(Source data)
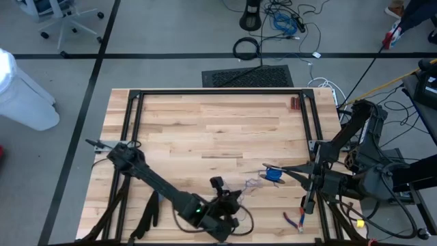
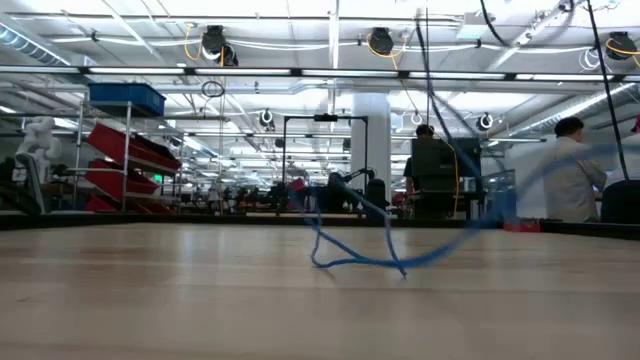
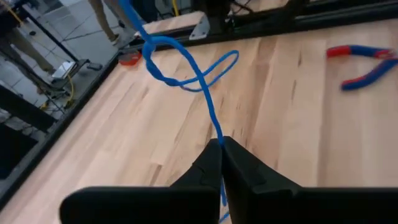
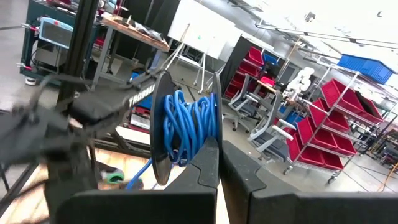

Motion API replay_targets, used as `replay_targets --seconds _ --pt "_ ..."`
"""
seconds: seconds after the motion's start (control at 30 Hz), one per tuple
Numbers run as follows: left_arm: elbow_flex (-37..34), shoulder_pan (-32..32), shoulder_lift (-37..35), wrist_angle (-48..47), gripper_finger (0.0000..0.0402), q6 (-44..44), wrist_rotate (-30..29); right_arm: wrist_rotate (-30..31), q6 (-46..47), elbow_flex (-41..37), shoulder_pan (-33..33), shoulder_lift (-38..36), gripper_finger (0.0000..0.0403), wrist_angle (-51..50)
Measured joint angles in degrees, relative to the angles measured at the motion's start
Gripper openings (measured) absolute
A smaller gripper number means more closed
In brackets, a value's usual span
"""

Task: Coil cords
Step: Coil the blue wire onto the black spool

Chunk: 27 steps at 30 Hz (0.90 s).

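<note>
Pale wooden planks make up the desk, framed by a black metal rail, with a grey floor and a big workshop of red bins and shelving beyond.

Taking the spool as the landmark: it is a dark disc wound with blue cord, held upright off the desk, near the front right part of it. The right gripper has its fingers pressed together on the spool's rim, pinching it. Just to the spool's left, loose blue cord runs out in a tangled loop that hangs in the air and touches the wood at its lowest bend. At the far end of that loose run, nearer the desk's front edge, the left gripper pinches the cord, its fingers closed on the strand. Red-and-blue-handled pliers lie in front of the spool, near the right arm's base. Behind the spool, at the back right corner of the desk, sits a small red object.

My judgement is that the knotted loop is the risk: if the left arm pulls the strand taut, the twist could tighten into a snag instead of laying onto the spool, or drag the spool out of its edge-on pinch.
</note>
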Motion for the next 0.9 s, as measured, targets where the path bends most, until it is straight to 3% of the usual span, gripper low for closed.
replay_targets --seconds 0.37,0.6,0.9 --pt "0.15 -9.98 -10.79 -3.58 0.0002 0.13 -11.75 0.39 1.74 0.01 -0.02 0.00 0.0000 -1.70" --pt "0.17 -17.69 -14.03 -3.65 0.0002 1.88 -20.53 0.39 2.81 0.01 -0.02 0.00 0.0000 -2.21" --pt "0.20 -26.91 -16.99 -3.32 0.0001 4.92 -23.99 0.61 3.63 -0.01 -0.02 0.00 0.0000 -3.20"
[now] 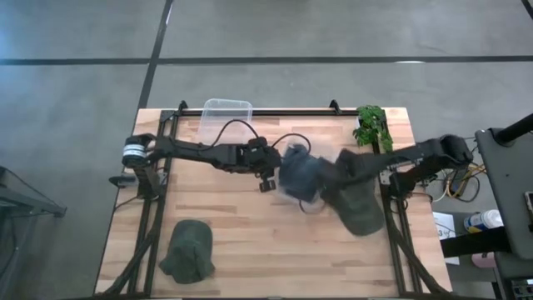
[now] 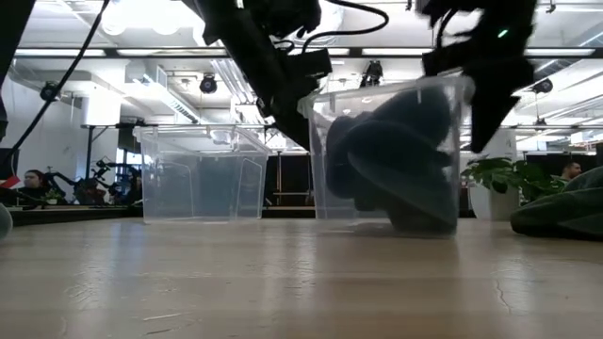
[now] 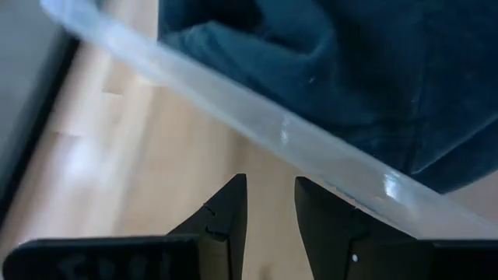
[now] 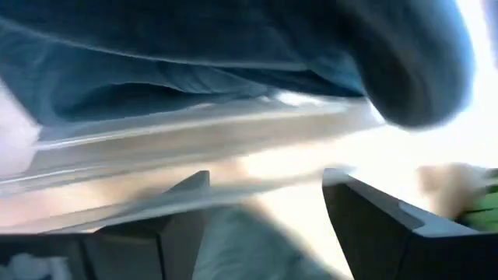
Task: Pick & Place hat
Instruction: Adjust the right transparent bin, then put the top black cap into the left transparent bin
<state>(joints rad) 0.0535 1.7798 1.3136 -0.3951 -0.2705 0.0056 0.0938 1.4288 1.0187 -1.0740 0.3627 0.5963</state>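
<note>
A clear bin (image 1: 293, 158) in the table's middle holds bundled dark blue hats (image 1: 301, 177), which also show in the low view (image 2: 400, 155). A dark green hat (image 1: 364, 210) lies on the table right of the bin, and another green hat (image 1: 187, 250) lies near the front left. My left gripper (image 3: 270, 210) hovers open just outside the bin's left rim (image 3: 280, 128), nothing between its fingers. My right gripper (image 4: 268, 210) hangs open, fingers wide, above the bin's right rim (image 4: 194, 132) and the dark green hat (image 4: 241, 245).
A second clear bin (image 1: 226, 110) stands at the far edge, with nothing in it in the low view (image 2: 203, 174). A potted plant (image 1: 372, 125) stands at the far right corner. Bare wood lies along the near edge between the two green hats.
</note>
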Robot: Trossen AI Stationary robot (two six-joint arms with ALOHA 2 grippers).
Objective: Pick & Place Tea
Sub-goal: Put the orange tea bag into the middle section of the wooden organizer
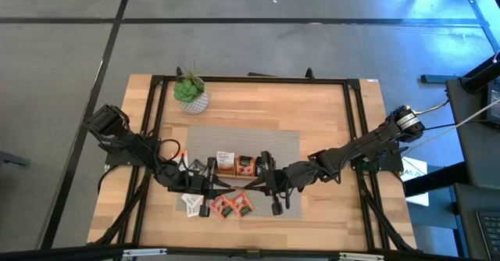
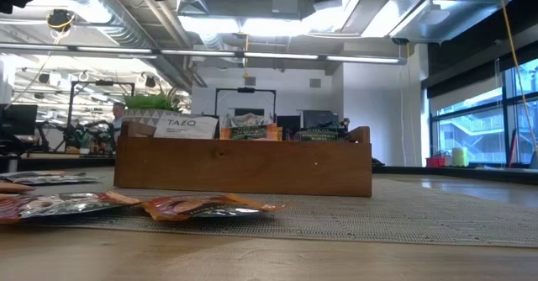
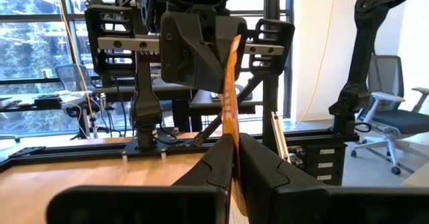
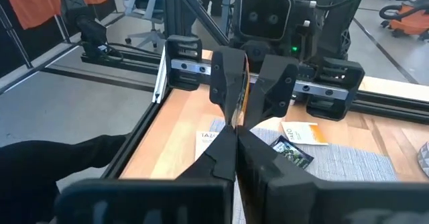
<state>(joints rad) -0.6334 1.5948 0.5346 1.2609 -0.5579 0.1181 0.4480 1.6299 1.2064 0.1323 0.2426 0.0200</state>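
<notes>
An orange tea sachet (image 3: 232, 96) stands on edge in the air between my two grippers, above the mat's near part. My left gripper (image 3: 234, 147) comes in from the table's left and is shut on it. My right gripper (image 4: 236, 135) comes in from the right and is shut on the same sachet (image 4: 245, 83). From above the two meet tip to tip, left gripper (image 1: 230, 184) facing right gripper (image 1: 251, 183). The brown wooden tray (image 2: 244, 167) holds several upright sachets. More sachets (image 1: 223, 206) lie flat on the table near its front edge. My left gripper pinches one edge of the orange sachet (image 3: 232, 140) between its two fingers, coming about level from the table's left. The sachet is lifted clear and stands on edge. My right gripper pinches the opposite edge (image 4: 240, 120) between its two fingers, slanting slightly down from the table's right.
A small green plant in a white pot (image 1: 190, 91) stands at the far left of the table. A grey mat (image 1: 258, 140) covers the middle. A white sachet (image 1: 191, 204) and red sachets (image 2: 210, 205) lie near the front. A black frame runs around the table.
</notes>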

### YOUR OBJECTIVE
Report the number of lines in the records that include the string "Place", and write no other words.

### RESULT FOR THIS EXERCISE
2